Once you have located the line containing "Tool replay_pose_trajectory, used" in the material below, return it exactly along with each line after it through the line containing "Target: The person".

◆ Given information
:::::

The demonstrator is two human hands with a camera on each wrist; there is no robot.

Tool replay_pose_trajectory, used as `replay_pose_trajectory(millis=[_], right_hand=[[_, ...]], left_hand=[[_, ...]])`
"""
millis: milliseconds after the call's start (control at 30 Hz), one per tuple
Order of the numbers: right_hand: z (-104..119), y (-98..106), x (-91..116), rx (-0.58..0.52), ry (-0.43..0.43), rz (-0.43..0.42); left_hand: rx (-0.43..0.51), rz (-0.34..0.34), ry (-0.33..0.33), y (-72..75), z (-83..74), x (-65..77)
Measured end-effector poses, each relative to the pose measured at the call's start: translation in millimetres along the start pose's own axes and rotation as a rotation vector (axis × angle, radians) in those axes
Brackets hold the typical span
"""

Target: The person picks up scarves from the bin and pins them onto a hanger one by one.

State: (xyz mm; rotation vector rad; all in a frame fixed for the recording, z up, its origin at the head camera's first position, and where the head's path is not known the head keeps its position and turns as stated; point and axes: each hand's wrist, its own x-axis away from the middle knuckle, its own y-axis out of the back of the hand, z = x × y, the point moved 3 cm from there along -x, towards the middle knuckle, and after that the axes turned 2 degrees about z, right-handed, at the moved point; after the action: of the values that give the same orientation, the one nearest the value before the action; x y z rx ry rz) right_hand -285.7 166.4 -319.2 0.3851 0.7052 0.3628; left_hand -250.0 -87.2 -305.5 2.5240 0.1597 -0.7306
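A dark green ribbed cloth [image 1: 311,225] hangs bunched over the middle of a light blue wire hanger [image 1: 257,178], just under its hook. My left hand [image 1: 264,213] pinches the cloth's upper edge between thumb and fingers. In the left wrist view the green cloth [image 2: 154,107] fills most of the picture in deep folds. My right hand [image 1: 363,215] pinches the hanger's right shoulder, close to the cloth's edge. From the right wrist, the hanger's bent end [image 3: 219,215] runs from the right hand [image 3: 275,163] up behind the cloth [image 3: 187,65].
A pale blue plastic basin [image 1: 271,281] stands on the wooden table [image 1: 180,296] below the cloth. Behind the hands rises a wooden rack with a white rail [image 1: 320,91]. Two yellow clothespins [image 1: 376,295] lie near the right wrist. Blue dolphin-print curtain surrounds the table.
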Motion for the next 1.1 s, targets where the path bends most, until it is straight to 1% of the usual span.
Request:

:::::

◆ Your solution
Tool replay_pose_trajectory, used as `replay_pose_trajectory(millis=[_], right_hand=[[_, ...]], left_hand=[[_, ...]])`
"""
millis: milliseconds after the call's start (control at 30 Hz), one per tuple
Order of the numbers: right_hand: z (-104..119), y (-98..106), x (-91..116), rx (-0.58..0.52), ry (-0.43..0.43), rz (-0.43..0.42); left_hand: rx (-0.43..0.51), rz (-0.34..0.34), ry (-0.33..0.33), y (-72..75), z (-83..74), x (-65..77)
Measured end-effector poses, each relative to the pose measured at the call's start: translation in millimetres along the start pose's own axes and rotation as a rotation vector (axis × angle, radians) in those axes
Brackets hold the typical span
"""

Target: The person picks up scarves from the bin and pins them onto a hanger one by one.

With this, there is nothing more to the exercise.